=== Data to process ===

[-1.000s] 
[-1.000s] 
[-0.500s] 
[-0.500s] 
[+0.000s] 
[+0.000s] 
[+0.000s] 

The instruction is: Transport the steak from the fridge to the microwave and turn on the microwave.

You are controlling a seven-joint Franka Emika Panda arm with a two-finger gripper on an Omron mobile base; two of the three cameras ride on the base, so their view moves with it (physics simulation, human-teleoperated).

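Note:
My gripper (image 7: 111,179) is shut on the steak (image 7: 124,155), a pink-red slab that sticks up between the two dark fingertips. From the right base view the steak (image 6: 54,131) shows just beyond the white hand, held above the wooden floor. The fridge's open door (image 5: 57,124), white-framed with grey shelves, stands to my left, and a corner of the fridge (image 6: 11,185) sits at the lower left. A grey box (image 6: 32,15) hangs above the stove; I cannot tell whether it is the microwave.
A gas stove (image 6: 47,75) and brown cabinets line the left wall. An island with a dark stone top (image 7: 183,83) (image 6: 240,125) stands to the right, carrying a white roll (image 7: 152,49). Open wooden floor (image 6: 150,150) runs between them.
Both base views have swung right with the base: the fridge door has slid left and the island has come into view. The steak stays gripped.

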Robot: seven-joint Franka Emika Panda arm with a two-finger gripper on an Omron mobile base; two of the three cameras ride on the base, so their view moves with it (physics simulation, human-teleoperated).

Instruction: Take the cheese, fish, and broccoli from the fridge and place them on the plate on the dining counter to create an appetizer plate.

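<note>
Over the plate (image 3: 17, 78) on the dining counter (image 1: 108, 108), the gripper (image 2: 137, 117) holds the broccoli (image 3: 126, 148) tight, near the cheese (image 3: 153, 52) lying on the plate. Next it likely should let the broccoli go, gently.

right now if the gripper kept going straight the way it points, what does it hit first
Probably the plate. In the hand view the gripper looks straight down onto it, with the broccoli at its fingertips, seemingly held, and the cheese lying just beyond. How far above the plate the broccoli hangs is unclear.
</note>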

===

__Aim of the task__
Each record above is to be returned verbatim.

__Written solution__
[-1.000s] 
[-1.000s] 
[-0.500s] 
[-0.500s] 
[+0.000s] 
[+0.000s] 
[+0.000s] 

The instruction is: Transport the steak from the fridge to the microwave and turn on the microwave.

You are controlling a seven-joint Franka Emika Panda arm with a two-finger gripper on an Omron mobile base; two of the three cameras ride on the base, so their view moves with it (physics simulation, human-teleoperated).

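Note:
My gripper (image 7: 111,179) is shut on the steak (image 7: 124,155), a pink-red slab that sticks up between the two dark fingertips. From the right base view the steak (image 6: 54,131) shows just beyond the white hand, held above the wooden floor. The fridge's open door (image 5: 57,124), white-framed with grey shelves, stands to my left, and a corner of the fridge (image 6: 11,185) sits at the lower left. A grey box (image 6: 32,15) hangs above the stove; I cannot tell whether it is the microwave.
A gas stove (image 6: 47,75) and brown cabinets line the left wall. An island with a dark stone top (image 7: 183,83) (image 6: 240,125) stands to the right, carrying a white roll (image 7: 152,49). Open wooden floor (image 6: 150,150) runs between them.
Both base views have swung right with the base: the fridge door has slid left and the island has come into view. The steak stays gripped.
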
Robot: seven-joint Franka Emika Panda arm with a two-finger gripper on an Omron mobile base; two of the three cameras ride on the base, so their view moves with it (physics simulation, human-teleoperated).

Instruction: Take the cheese, fish, and broccoli from the fridge and place them on the plate on the dining counter to create an appetizer plate.

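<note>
Over the plate (image 3: 17, 78) on the dining counter (image 1: 108, 108), the gripper (image 2: 137, 117) holds the broccoli (image 3: 126, 148) tight, near the cheese (image 3: 153, 52) lying on the plate. Next it likely should let the broccoli go, gently.

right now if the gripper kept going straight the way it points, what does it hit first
Probably the plate. In the hand view the gripper looks straight down onto it, with the broccoli at its fingertips, seemingly held, and the cheese lying just beyond. How far above the plate the broccoli hangs is unclear.
</note>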

The exercise contains nothing more.